» **What to do**:
Each line below should be written out again without any change.

Start of Block

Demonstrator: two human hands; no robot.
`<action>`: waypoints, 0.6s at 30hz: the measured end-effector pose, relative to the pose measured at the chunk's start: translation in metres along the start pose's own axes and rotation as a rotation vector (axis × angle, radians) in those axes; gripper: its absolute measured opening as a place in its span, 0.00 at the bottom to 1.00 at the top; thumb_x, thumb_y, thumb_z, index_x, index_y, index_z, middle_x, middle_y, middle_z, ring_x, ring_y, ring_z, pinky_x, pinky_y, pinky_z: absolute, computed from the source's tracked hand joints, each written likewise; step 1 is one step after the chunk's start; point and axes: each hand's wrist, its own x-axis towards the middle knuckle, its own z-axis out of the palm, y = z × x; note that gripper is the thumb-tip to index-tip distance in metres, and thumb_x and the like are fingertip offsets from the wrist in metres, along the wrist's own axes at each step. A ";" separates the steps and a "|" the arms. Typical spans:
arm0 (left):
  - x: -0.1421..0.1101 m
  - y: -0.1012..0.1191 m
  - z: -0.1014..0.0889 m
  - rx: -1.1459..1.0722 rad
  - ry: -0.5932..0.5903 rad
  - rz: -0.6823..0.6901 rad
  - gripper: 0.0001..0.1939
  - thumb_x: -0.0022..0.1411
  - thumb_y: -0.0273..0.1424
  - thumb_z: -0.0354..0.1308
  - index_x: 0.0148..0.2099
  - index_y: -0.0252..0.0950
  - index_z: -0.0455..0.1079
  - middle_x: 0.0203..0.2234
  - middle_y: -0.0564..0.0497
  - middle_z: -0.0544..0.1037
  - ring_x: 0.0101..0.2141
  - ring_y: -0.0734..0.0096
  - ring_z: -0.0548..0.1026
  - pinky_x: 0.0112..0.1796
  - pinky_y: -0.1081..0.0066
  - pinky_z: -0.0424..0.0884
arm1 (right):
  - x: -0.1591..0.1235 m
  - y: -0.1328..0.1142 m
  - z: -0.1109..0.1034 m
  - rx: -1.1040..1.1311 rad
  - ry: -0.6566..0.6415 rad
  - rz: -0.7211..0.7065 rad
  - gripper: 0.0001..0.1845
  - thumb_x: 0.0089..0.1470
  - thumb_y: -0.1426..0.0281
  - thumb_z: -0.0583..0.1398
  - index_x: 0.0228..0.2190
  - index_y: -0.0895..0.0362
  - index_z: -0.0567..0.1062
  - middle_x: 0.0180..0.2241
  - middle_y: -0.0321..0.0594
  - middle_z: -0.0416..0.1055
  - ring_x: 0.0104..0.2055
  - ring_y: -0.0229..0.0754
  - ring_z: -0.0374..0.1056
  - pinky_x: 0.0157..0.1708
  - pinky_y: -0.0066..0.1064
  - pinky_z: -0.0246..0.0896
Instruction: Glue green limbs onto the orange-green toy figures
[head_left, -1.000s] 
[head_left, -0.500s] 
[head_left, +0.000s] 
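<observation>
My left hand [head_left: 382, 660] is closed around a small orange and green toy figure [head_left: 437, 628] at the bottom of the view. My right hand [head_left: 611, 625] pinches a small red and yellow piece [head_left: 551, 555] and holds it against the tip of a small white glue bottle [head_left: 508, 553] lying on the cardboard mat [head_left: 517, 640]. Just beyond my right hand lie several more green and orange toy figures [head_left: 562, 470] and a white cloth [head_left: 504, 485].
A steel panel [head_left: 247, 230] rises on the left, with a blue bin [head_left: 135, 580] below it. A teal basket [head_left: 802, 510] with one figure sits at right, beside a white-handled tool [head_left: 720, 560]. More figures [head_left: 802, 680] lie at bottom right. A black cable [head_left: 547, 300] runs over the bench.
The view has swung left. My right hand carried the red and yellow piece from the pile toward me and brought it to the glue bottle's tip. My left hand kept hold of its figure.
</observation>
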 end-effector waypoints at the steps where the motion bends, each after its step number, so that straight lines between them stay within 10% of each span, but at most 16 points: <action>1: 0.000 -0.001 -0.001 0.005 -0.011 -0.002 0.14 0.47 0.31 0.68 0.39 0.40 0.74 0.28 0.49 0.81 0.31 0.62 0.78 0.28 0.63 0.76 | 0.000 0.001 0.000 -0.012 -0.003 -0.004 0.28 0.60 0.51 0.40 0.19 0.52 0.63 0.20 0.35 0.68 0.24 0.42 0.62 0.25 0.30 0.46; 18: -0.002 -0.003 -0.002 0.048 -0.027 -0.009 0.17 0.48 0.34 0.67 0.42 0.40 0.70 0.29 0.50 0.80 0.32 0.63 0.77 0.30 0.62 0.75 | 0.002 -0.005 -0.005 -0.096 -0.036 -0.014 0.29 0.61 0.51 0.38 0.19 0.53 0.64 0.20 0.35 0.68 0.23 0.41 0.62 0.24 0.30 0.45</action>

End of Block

» **Answer for the task**:
Demonstrator: two human hands; no robot.
`<action>`: waypoints, 0.6s at 30hz: the measured end-effector pose, relative to the pose measured at the chunk's start: translation in metres along the start pose's own axes and rotation as a rotation vector (axis × angle, radians) in those axes; gripper: its absolute measured opening as a place in its span, 0.00 at the bottom to 1.00 at the top; thumb_x, thumb_y, thumb_z, index_x, index_y, index_z, middle_x, middle_y, middle_z, ring_x, ring_y, ring_z, pinky_x, pinky_y, pinky_z: absolute, computed from the source's tracked hand joints, each written likewise; step 1 is one step after the chunk's start; point and axes: each hand's wrist, its own x-axis towards the middle knuckle, its own z-axis out of the palm, y = z × x; note that gripper is the thumb-tip to index-tip distance in metres, and thumb_x and the like are fingertip offsets from the wrist in metres, along the wrist's own axes at each step. A ";" separates the steps and a "|" the arms. Typical spans:
arm0 (left):
  - x: -0.1421..0.1101 m
  - y: -0.1012..0.1191 m
  - z: -0.1014..0.0889 m
  - rx: -1.1459..1.0722 rad
  - ry: -0.5932..0.5903 rad
  - rz: -0.6823..0.6901 rad
  - gripper: 0.0001..0.1939
  - thumb_x: -0.0022..0.1411
  - thumb_y: -0.0273..0.1424
  - thumb_z: -0.0354..0.1308
  - index_x: 0.0148..0.2099
  - index_y: -0.0252..0.0950
  - index_z: -0.0455..0.1079
  - middle_x: 0.0203..0.2234
  - middle_y: -0.0564..0.0497
  - middle_z: -0.0544..0.1037
  - ring_x: 0.0101..0.2141
  - ring_y: -0.0734..0.0096
  - ring_z: -0.0548..0.1026
  - pinky_x: 0.0112..0.1796
  - pinky_y: -0.1081..0.0066
  - pinky_z: -0.0424..0.0884
arm1 (right):
  - x: -0.1591..0.1235 m
  - y: -0.1328..0.1142 m
  - z: -0.1109..0.1034 m
  - rx: -1.1040..1.1311 rad
  - ry: -0.6566..0.6415 rad
  - rz: -0.7211..0.7065 rad
  - gripper: 0.0001..0.1845
  - thumb_x: 0.0089..0.1470
  - thumb_y: -0.1426..0.0281
  - thumb_z: -0.0583..0.1398
  - index_x: 0.0228..0.2190
  - index_y: -0.0895..0.0362
  - index_z: -0.0567..0.1062
  - middle_x: 0.0180..0.2241
  - middle_y: -0.0321..0.0594
  - middle_z: -0.0416..0.1055
  - ring_x: 0.0104..0.2055
  - ring_y: -0.0229..0.0754
  - ring_z: -0.0374..0.1056
  - pinky_x: 0.0157..0.1708
  - pinky_y: -0.0066..0.1064
  - pinky_z: -0.0246..0.0896
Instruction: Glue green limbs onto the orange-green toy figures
[head_left, -1.000s] 
[head_left, -0.500s] 
[head_left, +0.000s] 
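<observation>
My left hand [head_left: 382, 660] is closed around a small orange and green toy figure [head_left: 437, 628] at the bottom of the view. My right hand [head_left: 611, 625] pinches a small red and yellow piece [head_left: 551, 555] and holds it against the tip of a small white glue bottle [head_left: 508, 553] lying on the cardboard mat [head_left: 517, 640]. Just beyond my right hand lie several more green and orange toy figures [head_left: 562, 470] and a white cloth [head_left: 504, 485].
A steel panel [head_left: 247, 230] rises on the left, with a blue bin [head_left: 135, 580] below it. A teal basket [head_left: 802, 510] with one figure sits at right, beside a white-handled tool [head_left: 720, 560]. More figures [head_left: 802, 680] lie at bottom right. A black cable [head_left: 547, 300] runs over the bench.
The view has swung left. My right hand carried the red and yellow piece from the pile toward me and brought it to the glue bottle's tip. My left hand kept hold of its figure.
</observation>
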 end-effector waypoints at the steps where the motion bends, each after its step number, so that straight lines between them stay within 10% of each span, but at most 16 points: <action>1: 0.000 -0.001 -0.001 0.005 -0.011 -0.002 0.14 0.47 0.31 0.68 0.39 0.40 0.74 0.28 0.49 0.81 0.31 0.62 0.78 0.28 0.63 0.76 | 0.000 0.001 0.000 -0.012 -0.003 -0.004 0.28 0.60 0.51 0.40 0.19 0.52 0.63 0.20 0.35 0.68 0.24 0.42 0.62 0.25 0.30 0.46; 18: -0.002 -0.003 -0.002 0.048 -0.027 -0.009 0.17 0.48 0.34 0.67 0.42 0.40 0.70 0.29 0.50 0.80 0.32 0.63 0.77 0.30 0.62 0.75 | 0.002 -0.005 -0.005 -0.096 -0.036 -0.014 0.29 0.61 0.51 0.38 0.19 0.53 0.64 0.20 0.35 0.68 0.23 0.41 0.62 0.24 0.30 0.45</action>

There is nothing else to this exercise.